Desde el propio pueblo salen senderos hacia prados altos, bosques de pino negro y collados que miran hacia la sierra del Cadí. Algunos siguen antiguos caminos ganaderos que durante generaciones usaron los pastores para mover el ganado entre valles. Caminar por ellos tiene algo de continuidad silenciosa: todavía aparecen muros de piedra seca o cabañas dispersas.
En invierno la nieve suele cubrir estos caminos durante semanas. Hay gente que sale con raquetas o esquís de montaña, aunque en esa época conviene informarse bien del estado de la montaña antes de salir.
Lo que se come en un pueblo de montaña
La cocina aquí responde al clima y al terreno. Platos calientes, guisos largos y productos que aguantan bien el frío. El cordero y la ternera de la zona aparecen a menudo en estofados o a la brasa, y los embutidos curados forman parte de muchas mesas.
En otoño las setas del Berguedà —cuando la temporada viene buena— terminan en revueltos, guisos o simplemente salteadas. También es habitual encontrar quesos de elaboraciones pequeñas, con ese punto intenso que dejan los pastos de montaña.
No hace falta buscar demasiado: en un pueblo de este tamaño todo queda cerca, y muchas veces basta con sentarse donde haya gente del lugar.
Un calendario pequeño pero vivo
En verano el pueblo gana movimiento. La Fiesta Mayor suele celebrarse a principios de agosto y durante esos días las calles se llenan más de lo habitual: música, baile y vecinos que vuelven por unos días.
También se organizan actividades relacionadas con la montaña y con el propio Pedraforca.
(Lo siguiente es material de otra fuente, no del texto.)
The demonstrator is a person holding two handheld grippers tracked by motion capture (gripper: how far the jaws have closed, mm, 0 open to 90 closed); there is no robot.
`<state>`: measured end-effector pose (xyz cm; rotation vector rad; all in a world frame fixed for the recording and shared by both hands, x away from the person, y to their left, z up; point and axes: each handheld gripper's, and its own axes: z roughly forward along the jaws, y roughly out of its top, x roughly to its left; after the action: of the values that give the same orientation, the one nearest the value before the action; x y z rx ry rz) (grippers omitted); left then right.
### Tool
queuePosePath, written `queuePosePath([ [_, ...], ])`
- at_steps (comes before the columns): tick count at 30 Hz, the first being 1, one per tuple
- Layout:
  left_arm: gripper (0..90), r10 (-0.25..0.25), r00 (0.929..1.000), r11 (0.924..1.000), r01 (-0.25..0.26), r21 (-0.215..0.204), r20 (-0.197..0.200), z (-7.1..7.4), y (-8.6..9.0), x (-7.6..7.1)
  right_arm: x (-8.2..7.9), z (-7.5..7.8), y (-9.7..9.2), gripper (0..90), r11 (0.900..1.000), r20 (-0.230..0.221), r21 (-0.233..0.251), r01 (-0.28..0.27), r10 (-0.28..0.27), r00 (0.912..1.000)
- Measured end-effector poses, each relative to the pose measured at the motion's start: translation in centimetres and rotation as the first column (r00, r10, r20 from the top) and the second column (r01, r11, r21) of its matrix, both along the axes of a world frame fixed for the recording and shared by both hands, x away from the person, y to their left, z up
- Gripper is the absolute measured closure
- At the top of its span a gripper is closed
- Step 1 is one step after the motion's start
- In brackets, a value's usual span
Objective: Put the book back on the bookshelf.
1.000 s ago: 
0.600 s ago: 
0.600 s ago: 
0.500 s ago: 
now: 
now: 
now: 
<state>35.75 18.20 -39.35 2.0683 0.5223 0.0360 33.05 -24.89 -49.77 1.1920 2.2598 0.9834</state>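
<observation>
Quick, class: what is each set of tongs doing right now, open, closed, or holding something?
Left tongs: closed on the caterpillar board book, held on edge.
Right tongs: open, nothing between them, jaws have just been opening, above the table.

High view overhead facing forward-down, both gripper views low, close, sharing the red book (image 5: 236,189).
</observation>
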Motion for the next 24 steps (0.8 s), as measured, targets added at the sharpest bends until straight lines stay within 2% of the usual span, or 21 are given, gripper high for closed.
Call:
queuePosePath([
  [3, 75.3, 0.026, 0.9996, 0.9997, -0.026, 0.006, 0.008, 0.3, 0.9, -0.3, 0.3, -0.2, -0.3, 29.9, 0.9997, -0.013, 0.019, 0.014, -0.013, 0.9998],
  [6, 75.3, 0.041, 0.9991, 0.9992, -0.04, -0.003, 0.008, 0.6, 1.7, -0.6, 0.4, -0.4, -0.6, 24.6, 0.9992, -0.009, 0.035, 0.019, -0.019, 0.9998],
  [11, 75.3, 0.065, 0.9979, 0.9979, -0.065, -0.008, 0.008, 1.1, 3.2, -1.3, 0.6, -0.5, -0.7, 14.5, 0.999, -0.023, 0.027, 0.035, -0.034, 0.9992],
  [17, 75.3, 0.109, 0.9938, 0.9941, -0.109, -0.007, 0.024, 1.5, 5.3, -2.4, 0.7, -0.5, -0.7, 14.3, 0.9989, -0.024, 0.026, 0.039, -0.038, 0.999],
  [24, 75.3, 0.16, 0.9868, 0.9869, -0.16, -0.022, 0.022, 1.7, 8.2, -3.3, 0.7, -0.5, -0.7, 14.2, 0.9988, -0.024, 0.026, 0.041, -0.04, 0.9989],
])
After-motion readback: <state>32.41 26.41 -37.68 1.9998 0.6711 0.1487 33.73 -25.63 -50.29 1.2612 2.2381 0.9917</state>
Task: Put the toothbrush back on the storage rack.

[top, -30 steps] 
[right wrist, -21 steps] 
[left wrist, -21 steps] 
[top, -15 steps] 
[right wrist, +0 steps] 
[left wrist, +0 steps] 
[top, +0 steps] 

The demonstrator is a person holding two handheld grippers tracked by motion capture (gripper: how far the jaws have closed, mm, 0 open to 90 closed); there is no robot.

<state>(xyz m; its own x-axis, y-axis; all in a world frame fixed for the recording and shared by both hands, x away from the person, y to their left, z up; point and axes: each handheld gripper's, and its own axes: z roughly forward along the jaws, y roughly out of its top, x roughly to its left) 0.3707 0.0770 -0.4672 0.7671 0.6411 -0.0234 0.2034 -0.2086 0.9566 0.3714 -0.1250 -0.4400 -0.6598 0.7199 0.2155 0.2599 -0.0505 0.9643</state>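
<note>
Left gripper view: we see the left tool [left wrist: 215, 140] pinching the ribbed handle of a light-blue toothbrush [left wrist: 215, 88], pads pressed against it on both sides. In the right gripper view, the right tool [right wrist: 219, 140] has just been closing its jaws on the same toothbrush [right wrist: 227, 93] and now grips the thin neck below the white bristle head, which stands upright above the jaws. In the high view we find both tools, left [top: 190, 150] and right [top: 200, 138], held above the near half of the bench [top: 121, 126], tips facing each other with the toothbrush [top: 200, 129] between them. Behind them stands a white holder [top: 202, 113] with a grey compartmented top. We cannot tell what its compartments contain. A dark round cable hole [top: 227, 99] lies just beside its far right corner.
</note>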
No son eventos masivos; más bien encuentros sencillos donde el paisaje sigue siendo el protagonista.
Si prefieres ver Gósol tranquilo, lo mejor es llegar entre semana o fuera de agosto. A primera hora de la mañana o al caer la tarde el pueblo recupera ese silencio de altura que lo define: viento entre los pinos, algún perro ladrando a lo lejos y el Pedraforca vigilando desde arriba.